OSDev.org

The Place to Start for Operating System Developers
It is currently Thu Mar 28, 2024 8:25 am

All times are UTC - 6 hours




Post new topic Reply to topic  [ 10 posts ] 
Author Message
 Post subject: Questions about userspace FS interaction
PostPosted: Sun Mar 21, 2021 5:27 am 
Offline
Member
Member

Joined: Sun Apr 05, 2020 1:01 pm
Posts: 182
Hi, I recently finished implementing an ahci driver and now starting to work on the VFS and FAT32 as the initial filesystem, and I have a few questions:

1. I already made it so that if a thread is blocked because of a disk read/write request if anyone tries to kill it, it's deferred until that thread gets unblocked.
I now realize that it might not be enough because if a thread tries to e.g write some file I might have to fetch some other unrelated parts of the filesystem
like the file allocation table for FAT32, so essentially one userspace request gets potentially broken down into multiple read/write requests, and during those
I would expect the thread to be invulnerable so that it can complete the requested transaction atomically. So essentially my question is how do other kernels
handle the case where someone tries to kill a thread that's currently executing an important syscall like writing a file that can also yield/get blocked multiple
times during the request? Since all of that is asynchronous the kernel/scheduler must somehow recognize that although the thread is technically dead it's still
kinda inside a "critical section" and must still be scheduled until it's out of the "critical section".

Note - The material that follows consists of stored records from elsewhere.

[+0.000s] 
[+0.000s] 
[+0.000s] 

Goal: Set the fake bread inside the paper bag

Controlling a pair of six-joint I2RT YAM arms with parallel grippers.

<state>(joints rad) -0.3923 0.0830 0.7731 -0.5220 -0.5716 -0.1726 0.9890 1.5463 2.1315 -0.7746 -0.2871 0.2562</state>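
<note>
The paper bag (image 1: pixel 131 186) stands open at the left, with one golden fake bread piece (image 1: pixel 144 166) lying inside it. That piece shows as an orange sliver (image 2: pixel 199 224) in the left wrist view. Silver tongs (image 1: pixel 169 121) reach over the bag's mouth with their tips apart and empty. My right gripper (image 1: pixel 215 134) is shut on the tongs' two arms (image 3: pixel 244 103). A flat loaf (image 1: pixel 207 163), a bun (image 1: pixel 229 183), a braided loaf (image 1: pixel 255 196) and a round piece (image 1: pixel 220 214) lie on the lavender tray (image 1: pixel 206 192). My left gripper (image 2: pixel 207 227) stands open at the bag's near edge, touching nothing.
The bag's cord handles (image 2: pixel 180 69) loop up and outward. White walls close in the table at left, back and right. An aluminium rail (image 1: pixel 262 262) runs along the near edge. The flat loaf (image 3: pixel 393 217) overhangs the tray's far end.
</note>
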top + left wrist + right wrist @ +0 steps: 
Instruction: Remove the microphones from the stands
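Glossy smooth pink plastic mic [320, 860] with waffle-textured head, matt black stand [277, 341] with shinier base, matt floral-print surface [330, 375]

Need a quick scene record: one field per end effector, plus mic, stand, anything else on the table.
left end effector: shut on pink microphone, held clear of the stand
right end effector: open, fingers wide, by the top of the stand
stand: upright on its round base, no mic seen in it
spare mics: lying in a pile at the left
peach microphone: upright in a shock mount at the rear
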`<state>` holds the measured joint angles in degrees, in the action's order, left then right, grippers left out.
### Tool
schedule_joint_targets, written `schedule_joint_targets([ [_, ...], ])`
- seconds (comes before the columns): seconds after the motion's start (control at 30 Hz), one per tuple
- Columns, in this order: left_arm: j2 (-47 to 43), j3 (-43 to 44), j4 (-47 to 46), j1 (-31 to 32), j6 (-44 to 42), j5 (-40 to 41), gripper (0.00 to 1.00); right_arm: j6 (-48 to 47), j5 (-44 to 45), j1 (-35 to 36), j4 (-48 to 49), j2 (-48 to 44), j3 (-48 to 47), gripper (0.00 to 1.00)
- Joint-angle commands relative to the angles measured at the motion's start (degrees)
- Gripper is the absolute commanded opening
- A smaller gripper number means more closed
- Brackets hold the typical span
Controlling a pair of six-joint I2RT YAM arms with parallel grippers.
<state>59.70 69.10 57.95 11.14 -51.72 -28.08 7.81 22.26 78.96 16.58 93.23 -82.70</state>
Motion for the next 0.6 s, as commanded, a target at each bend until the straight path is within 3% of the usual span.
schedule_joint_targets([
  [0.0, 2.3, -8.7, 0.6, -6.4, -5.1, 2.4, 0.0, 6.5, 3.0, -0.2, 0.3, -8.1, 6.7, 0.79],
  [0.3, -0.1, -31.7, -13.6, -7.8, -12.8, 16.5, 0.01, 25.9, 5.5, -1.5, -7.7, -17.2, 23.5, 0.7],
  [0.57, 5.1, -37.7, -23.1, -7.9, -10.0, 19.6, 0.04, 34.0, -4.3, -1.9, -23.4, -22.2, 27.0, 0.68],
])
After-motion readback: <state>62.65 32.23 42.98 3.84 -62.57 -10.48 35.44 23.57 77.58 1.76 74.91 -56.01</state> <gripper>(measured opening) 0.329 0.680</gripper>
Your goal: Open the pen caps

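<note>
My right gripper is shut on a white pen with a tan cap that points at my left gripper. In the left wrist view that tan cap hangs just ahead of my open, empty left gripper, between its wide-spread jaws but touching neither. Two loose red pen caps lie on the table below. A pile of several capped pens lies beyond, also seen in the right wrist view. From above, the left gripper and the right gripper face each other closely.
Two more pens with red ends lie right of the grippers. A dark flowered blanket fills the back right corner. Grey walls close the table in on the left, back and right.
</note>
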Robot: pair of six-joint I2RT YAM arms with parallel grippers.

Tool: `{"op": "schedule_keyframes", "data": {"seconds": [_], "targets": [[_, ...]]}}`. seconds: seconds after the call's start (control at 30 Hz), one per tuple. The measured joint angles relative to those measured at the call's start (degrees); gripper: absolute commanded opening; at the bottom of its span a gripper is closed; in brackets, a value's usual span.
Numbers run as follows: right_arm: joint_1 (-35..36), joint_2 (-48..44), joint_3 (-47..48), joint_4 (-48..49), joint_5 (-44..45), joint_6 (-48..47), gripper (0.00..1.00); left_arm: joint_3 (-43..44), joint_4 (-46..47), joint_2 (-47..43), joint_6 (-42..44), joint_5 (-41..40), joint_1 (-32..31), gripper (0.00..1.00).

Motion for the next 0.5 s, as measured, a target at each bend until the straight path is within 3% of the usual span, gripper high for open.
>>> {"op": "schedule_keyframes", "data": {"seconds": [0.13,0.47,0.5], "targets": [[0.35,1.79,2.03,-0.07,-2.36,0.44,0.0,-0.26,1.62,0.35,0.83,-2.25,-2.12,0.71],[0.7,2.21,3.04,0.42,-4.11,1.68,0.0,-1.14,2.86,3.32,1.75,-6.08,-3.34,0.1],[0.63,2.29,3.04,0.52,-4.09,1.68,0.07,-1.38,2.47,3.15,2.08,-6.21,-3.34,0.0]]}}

2. I've also been thinking about how to go about implementing the disk cache. So far i'm leaning towards implementing it inside the filesystem, but i'm not completely sure.
Maybe it should be cached on multiple layers, both disk and each filesystem? What do you think is the best way to go about this?

Would really appreciate any information I could get on this one, thanks :wink:


Top
 Profile  
 
 Post subject: Re: Questions about userspace FS interaction
PostPosted: Sun Mar 21, 2021 5:53 am 
Offline
Member
Member

Joined: Thu May 17, 2007 1:27 pm
Posts: 999
You simply do not immediately kill a thread while it is in kernel space. That can wreck all kinds of havoc, not only file system inconsistencies. For example, the thread might hold a lock that will never get released.

Instead, you can wake up the thread, and make the blocking operation return the kernel-equivalent of EINTR. This error can then be propagated up the call stack until you reach the syscall handler again, where you kill the thread.

_________________
managarm: Microkernel-based OS capable of running a Wayland desktop (Discord: https://discord.gg/7WB6Ur3). My OS-dev projects: [mlibc: Portable C library for managarm, qword, Linux, Sigma, ...] [LAI: AML interpreter] [xbstrap: Build system for OS distributions].


Top
 Profile  
 
 Post subject: Re: Questions about userspace FS interaction
PostPosted: Sun Mar 21, 2021 5:59 am 
Offline
Member
Member

Joined: Sun Apr 05, 2020 1:01 pm
Posts: 182
Korona wrote:
You simply do not immediately kill a thread while it is in kernel space. That can wreck all kinds of havoc, not only file system inconsistencies. For example, the thread might hold a lock that will never get released.

Instead, you can wake up the thread, and make the blocking operation return the kernel-equivalent of EINTR. This error can then be propagated up the call stack until you reach the syscall handler again, where you kill the thread.


I do understand that, I only kill a thread when it yields execution with state set to dead, holding a kernel lock also disables interrupts so it would never yield.
But when reading a disk it would yield multiple times while the request is being processed, so you have to somehow keep track of that, right?


Top
 Profile  
 
 Post subject: Re: Questions about userspace FS interaction
PostPosted: Sun Mar 21, 2021 6:06 am 
Offline
Member
Member

Joined: Thu May 17, 2007 1:27 pm
Posts: 999
Then you can simply add another way to disable (and re-enable) killing the thread.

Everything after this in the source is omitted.